EXERCISE DETAILS: Only the lines holding the string "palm" are needed; copy each of them from the data.
(Beginning of SUPPLIED DATA)
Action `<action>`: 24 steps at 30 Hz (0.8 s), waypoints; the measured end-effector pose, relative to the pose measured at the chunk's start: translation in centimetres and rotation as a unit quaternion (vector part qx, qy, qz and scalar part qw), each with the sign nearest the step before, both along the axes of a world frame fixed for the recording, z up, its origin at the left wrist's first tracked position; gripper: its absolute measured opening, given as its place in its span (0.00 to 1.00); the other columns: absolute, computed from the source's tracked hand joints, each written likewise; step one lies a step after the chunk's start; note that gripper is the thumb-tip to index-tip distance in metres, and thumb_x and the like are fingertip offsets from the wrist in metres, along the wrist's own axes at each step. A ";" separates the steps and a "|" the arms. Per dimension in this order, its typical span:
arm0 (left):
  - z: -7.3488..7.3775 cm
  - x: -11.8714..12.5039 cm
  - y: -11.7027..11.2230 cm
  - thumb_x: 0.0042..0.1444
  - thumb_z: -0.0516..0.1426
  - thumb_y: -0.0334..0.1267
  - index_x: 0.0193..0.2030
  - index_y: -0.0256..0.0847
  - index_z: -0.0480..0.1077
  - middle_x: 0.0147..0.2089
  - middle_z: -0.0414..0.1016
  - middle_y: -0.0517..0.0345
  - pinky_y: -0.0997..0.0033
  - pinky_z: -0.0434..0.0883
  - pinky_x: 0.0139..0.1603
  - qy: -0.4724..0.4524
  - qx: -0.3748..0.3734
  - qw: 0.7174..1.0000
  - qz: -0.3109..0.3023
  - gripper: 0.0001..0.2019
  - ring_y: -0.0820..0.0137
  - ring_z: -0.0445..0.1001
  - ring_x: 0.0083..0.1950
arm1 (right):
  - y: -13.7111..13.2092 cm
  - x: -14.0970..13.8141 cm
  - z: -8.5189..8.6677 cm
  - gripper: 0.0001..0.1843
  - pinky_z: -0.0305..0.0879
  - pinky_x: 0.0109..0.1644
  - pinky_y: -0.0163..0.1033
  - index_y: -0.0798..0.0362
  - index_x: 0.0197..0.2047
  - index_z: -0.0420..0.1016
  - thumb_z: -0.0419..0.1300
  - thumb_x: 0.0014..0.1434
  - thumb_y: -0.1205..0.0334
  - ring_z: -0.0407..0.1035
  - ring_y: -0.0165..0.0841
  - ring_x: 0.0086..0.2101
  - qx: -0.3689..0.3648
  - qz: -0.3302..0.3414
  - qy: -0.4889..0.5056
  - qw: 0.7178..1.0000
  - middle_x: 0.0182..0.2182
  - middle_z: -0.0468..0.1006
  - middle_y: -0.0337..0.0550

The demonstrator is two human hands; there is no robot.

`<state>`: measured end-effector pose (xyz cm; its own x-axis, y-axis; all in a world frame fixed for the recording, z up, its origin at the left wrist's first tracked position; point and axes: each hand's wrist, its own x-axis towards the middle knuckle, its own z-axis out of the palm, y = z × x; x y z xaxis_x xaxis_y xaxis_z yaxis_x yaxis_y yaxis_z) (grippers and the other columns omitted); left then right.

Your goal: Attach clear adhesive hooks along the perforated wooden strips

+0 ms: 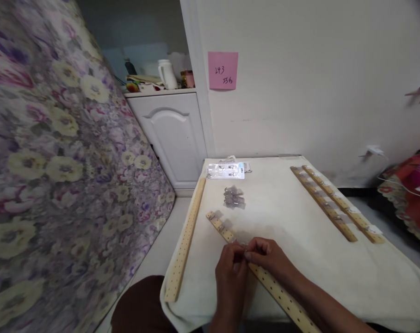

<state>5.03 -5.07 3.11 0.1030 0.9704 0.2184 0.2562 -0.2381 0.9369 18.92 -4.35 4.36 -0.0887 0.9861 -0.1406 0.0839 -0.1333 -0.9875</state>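
A long wooden strip with rows of holes (227, 231) lies slanted across the cloth-covered table (286, 217). My left hand (231, 273) and my right hand (270, 256) meet over its middle, fingers pinched together on a tiny piece I cannot make out. A few small clear parts sit on the strip's far end. A small pile of clear pieces (234, 198) lies beyond my hands. Behind the pile rests a clear blister pack (226, 170).
Another holed strip (185, 240) lies along the table's left edge. Two more strips (336, 203) lie side by side at the right. A floral mattress (67, 162) leans at the left. A white cabinet (173, 136) and a pink note (223, 70) are behind.
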 end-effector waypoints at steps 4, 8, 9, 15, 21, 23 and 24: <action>-0.7 -0.1 -0.2 0.54 0.56 0.37 0.35 0.41 0.68 0.36 0.72 0.59 0.71 0.69 0.41 -0.059 -0.036 0.998 -0.007 0.03 0.70 0.71 0.39 | -0.5 0.2 -0.3 0.12 0.59 0.30 0.34 0.53 0.26 0.71 0.64 0.47 0.52 0.65 0.30 0.25 0.004 0.007 -0.010 1.000 0.21 0.71 0.36; -1.3 -0.2 -0.2 0.52 0.59 0.38 0.35 0.40 0.68 0.34 0.71 0.60 0.73 0.69 0.39 -0.123 -0.089 0.988 -0.018 0.06 0.70 0.71 0.37 | -0.7 1.3 -0.3 0.09 0.59 0.30 0.34 0.53 0.30 0.72 0.61 0.52 0.55 0.63 0.29 0.26 0.040 -0.026 -0.029 0.998 0.23 0.70 0.35; -1.4 -0.2 -0.3 0.51 0.59 0.38 0.35 0.40 0.68 0.33 0.70 0.60 0.73 0.68 0.39 -0.131 -0.101 0.986 -0.021 0.06 0.71 0.71 0.37 | -0.7 1.6 -0.4 0.09 0.58 0.30 0.34 0.52 0.32 0.72 0.60 0.53 0.55 0.63 0.29 0.26 0.052 -0.049 -0.046 0.996 0.23 0.70 0.35; -1.3 -0.2 -0.9 0.50 0.60 0.38 0.34 0.39 0.67 0.32 0.71 0.61 0.74 0.68 0.38 -0.130 -0.145 0.980 -0.039 0.07 0.71 0.70 0.36 | 0.3 2.6 -1.6 0.10 0.57 0.27 0.33 0.53 0.36 0.71 0.60 0.53 0.55 0.61 0.28 0.24 0.042 -0.024 -0.063 0.997 0.24 0.69 0.35; -2.3 -0.6 -1.3 0.51 0.59 0.40 0.38 0.40 0.67 0.32 0.73 0.61 0.74 0.68 0.36 -0.091 -0.160 0.983 -0.021 0.10 0.71 0.72 0.34 | 0.4 2.2 -3.2 0.05 0.52 0.24 0.31 0.52 0.30 0.68 0.59 0.50 0.60 0.57 0.25 0.20 0.005 0.001 -0.011 1.000 0.19 0.66 0.32; -2.9 -0.9 -1.3 0.52 0.58 0.40 0.39 0.41 0.67 0.32 0.74 0.60 0.74 0.68 0.36 -0.070 -0.154 0.985 -0.007 0.10 0.71 0.72 0.34 | 0.4 2.3 -3.7 0.06 0.51 0.23 0.31 0.52 0.33 0.68 0.59 0.50 0.61 0.57 0.25 0.19 0.000 0.009 -0.007 1.000 0.19 0.65 0.31; -3.1 -1.0 -1.3 0.52 0.58 0.40 0.40 0.41 0.67 0.33 0.74 0.60 0.74 0.68 0.36 -0.061 -0.151 0.987 -0.001 0.09 0.71 0.72 0.34 | 0.4 2.3 -3.9 0.07 0.51 0.23 0.31 0.52 0.34 0.68 0.59 0.50 0.61 0.56 0.25 0.19 0.000 0.010 -0.007 1.000 0.19 0.65 0.31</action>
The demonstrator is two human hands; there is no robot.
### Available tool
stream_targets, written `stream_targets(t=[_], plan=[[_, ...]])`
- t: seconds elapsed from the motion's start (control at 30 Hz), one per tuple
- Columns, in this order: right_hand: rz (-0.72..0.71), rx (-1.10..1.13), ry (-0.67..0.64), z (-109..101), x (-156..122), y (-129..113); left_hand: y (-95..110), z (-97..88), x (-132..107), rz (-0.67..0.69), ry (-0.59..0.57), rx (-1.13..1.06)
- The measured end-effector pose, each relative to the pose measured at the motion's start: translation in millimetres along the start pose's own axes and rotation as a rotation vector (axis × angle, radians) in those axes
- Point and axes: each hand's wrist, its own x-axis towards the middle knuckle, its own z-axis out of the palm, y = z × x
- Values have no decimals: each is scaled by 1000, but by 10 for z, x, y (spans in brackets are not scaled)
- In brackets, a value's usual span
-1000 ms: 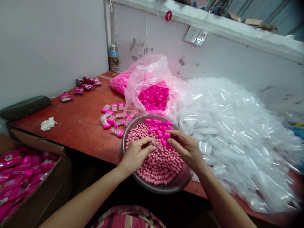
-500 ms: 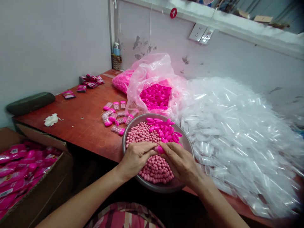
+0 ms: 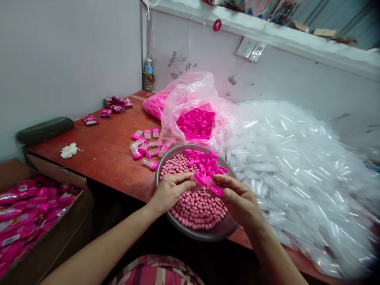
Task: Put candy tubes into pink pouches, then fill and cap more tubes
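Note:
Over the grey bowl (image 3: 160, 200), my left hand (image 3: 169, 194) pinches a small clear container, mostly hidden by the fingers. On its end sits a pink flip cap (image 3: 202, 179) with its lid hinged open. My right hand (image 3: 242, 202) has its thumb and fingers around the open lid (image 3: 216, 190). Round pink beads or candies (image 3: 198, 209) fill much of the bowl below both hands. Loose pink caps (image 3: 209, 161) lie at the bowl's far right side.
Filled small bottles (image 3: 145, 147) with pink caps lie left of the bowl. Behind it stands a plastic bag (image 3: 190, 89) of pink caps. A large heap of clear containers (image 3: 297, 170) covers the right side. A carton (image 3: 68, 225) of pink packets is at lower left.
The pink cap, closed between both hands before, now shows its lid swung open. My right hand has moved slightly right and its fingers have spread from the left hand. The view has shifted slightly.

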Motion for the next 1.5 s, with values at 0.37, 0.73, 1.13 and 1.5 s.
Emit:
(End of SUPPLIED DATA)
EXPECTED ANSWER:
`<state>`: measured end-effector pose (xyz cm; its own x-axis, y-axis; all in a world frame fixed for the recording, z up, its origin at the left wrist's first tracked position; point and axes: each hand's wrist, its own x-axis towards the middle knuckle, its own z-axis out of the palm, y = z × x; x y z xaxis_x xaxis_y xaxis_z yaxis_x yaxis_y yaxis_z) (grippers and the other columns omitted); left then right.
- Point and axes: each hand's wrist, its own x-axis towards the middle knuckle, its own z-axis out of the palm, y = z × x

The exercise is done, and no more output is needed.